E aí que vem o aspecto mais impiedoso do varejo. Saber gerir o próprio estoque. Por exemplo, quase todo mundo trabalha com linha branca e eletrônicos, certo? E se eu dissesse que a venda de aparelhos celulares deu rasteira em muita gente?
Poucos anos atrás, 70% dos usuários trocavam de aparelho anualmente, mas agora esse percentual é de apenas 20%. A demanda simplesmente caiu, paralisando um estoque caro. O preço de um celular, por vezes, é o triplo do que se paga em uma geladeira. Quem apostou alto se deu muito mal.
O fator estoque até para o e-commerce
Então, existe uma dificuldade nada desprezível em prever e administrar o próprio estoque. Essas linhas trazem uma margem muito pequena, possuem uma concorrência feroz e ainda tomam um espaço enorme nas lojas.
O erro do e-commerce está nos centros de distribuição. O mercado acreditava que ter vários centros de distribuição perto dos consumidores seria o nome do jogo. Não é bem isso. Joga melhor quem tem o menor número possível de centros, desde que estejam 100% automatizados.
E-commerce, em razão da margem ainda menor, não pode ter tanto estoque e nem gerar um custo administrativo elevado. As Lojas Americanas, por exemplo, abriram duas dezenas de centros de distribuição ao mesmo tempo. Com isso subiu o volume de produtos estocados. No final, apenas criou mais despesas.
A meu ver, esses quatro pontos demandam mais atenção do que recebem de empresários e investidores. A crise da Covid-19 apenas reforçou lições antigas do espinhoso varejo. Repito, a Americanas não entrou em crise por causa da maquiagem contábil. Ela fez essa maquiagem porque, muito provavelmente, já estava em crise. Assim como estão seus pares.
Na minha visão, diante de tamanha dificuldade, o segmento ainda vai levar uns anos para se recuperar totalmente. Impossível cravar uma data. Mas, já que falei sobre exercícios de futurologia, o meu palpite vai para 2026. Apenas um palpite.

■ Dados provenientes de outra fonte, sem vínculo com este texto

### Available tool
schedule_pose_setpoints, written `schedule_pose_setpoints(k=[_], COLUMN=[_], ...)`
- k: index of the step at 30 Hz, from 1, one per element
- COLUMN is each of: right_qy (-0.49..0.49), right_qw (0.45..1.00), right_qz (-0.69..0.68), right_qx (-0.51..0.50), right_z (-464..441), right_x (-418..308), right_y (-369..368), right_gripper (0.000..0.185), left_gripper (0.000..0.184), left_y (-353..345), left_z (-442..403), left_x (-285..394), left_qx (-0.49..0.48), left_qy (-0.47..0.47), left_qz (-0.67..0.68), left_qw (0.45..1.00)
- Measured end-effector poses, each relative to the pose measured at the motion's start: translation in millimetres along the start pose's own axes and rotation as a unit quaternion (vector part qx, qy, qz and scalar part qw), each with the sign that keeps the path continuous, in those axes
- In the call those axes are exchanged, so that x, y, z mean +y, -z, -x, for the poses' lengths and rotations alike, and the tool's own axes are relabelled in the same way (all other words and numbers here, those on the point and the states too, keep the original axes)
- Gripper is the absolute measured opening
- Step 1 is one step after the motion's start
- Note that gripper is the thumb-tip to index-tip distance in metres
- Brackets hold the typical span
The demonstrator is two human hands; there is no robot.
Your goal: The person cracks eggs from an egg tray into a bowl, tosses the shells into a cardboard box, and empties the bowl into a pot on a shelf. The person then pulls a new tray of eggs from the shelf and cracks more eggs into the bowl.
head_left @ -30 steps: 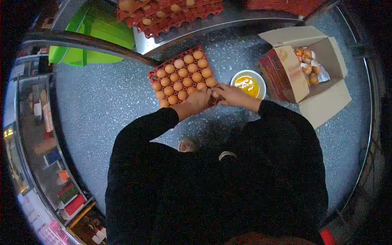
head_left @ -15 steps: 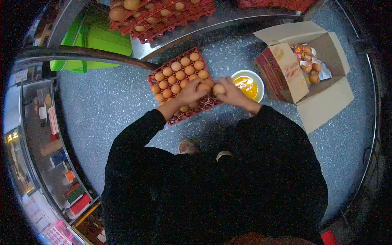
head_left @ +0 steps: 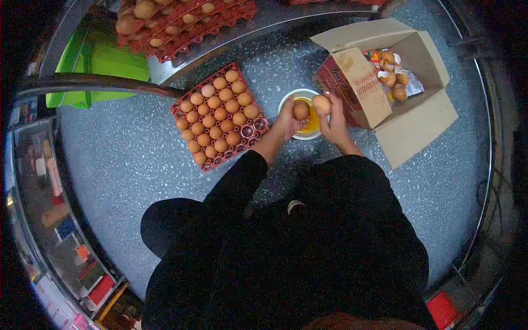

Por Luiz Cezar Fernandes, empresário, banqueiro, e um dos fundadores do Banco Pactual (atual BTG Pactual). Com colaboração de Humberto Nader.
Matéria muito bem escrita, de quem entende do riscado.
O pessoal, com toda a computação, esqueceu da velha fórmula do giro do estoque, fundamental a um bom desempenho.
Levaram anos para entender que o estoque de loja física e de e-comerce é o mesmo e tem de girar na mesma velocidade.
Mas a crise vai ensinar todos a trabalharem melhor.